**EXERCISE DIRECTIONS:** One number, and no other words, should make up the answer: how many lines of the listing contain the string "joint".

**THE DATA:**

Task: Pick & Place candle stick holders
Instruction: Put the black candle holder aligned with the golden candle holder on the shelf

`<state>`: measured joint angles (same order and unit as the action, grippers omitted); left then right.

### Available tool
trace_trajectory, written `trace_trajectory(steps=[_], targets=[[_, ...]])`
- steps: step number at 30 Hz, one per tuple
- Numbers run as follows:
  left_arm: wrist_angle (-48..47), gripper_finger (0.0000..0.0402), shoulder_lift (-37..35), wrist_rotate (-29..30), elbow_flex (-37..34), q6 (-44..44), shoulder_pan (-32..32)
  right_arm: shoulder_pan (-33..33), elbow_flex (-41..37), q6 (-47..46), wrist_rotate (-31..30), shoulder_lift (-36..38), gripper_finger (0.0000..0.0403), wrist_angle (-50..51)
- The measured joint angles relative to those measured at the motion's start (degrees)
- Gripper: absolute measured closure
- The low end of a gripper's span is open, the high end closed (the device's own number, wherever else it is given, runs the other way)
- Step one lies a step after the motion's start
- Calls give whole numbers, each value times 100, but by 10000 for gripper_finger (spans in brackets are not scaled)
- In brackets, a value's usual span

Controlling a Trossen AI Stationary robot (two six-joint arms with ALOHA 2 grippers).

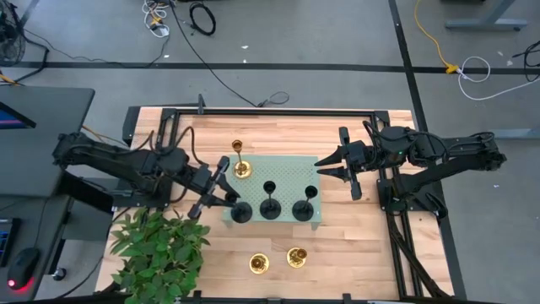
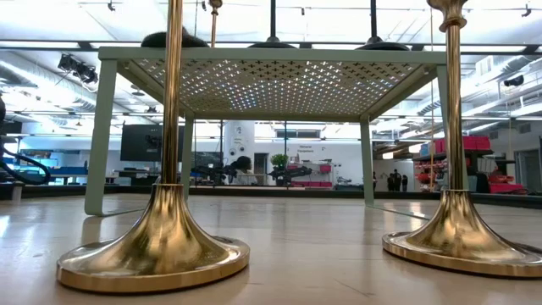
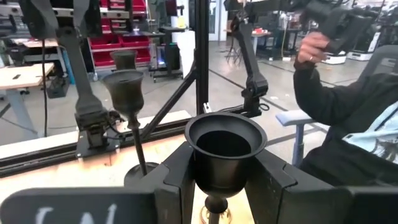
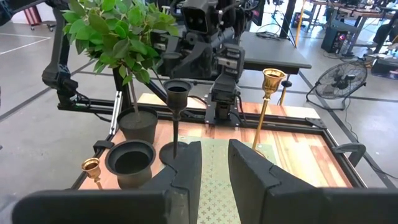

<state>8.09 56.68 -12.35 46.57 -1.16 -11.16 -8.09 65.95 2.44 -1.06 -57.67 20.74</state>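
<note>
Right then: left claw (image 1: 226,200) clamped on matte black holder (image 1: 240,211) at the pale green perforated tray's (image 1: 287,173) near-left corner; cup wide, stem thin. Two more black holders (image 1: 270,207) stood beside it along that edge, one gold holder (image 1: 241,168) at far-left. Two shiny gold holders (image 1: 259,263) stood on bare wooden counter (image 1: 354,253) nearer front. Right claw (image 1: 323,167) hung off the tray's right edge, fingers slightly apart.
</note>
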Motion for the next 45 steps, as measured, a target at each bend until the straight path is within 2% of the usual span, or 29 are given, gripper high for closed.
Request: trace_trajectory(steps=[3, 7, 12, 22, 38, 45], targets=[[-134, 292, 97, 106, 124, -6, 0, 0, 0, 2, 0, 0, 324, 1], [-845, 292, 193, 379, 593, -150, 2, -1, 0, 0, 0, 0, 324, 1], [-1144, 292, 303, 355, 1021, -153, -16, 1, 0, 1, 7, 0, 324, 20], [-1273, 292, 558, 388, 1019, -256, -26, 0, 0, -22, 20, -2, 324, 79], [-1274, 291, 566, 404, 1019, -242, -26, 0, 0, -43, 50, -2, 324, 84], [-1331, 277, 556, 412, 1022, -209, -26, 1, 0, -44, 50, -2, 324, 84]])
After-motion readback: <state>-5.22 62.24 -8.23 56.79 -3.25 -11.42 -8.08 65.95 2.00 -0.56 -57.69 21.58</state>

**ANSWER BOX:** 3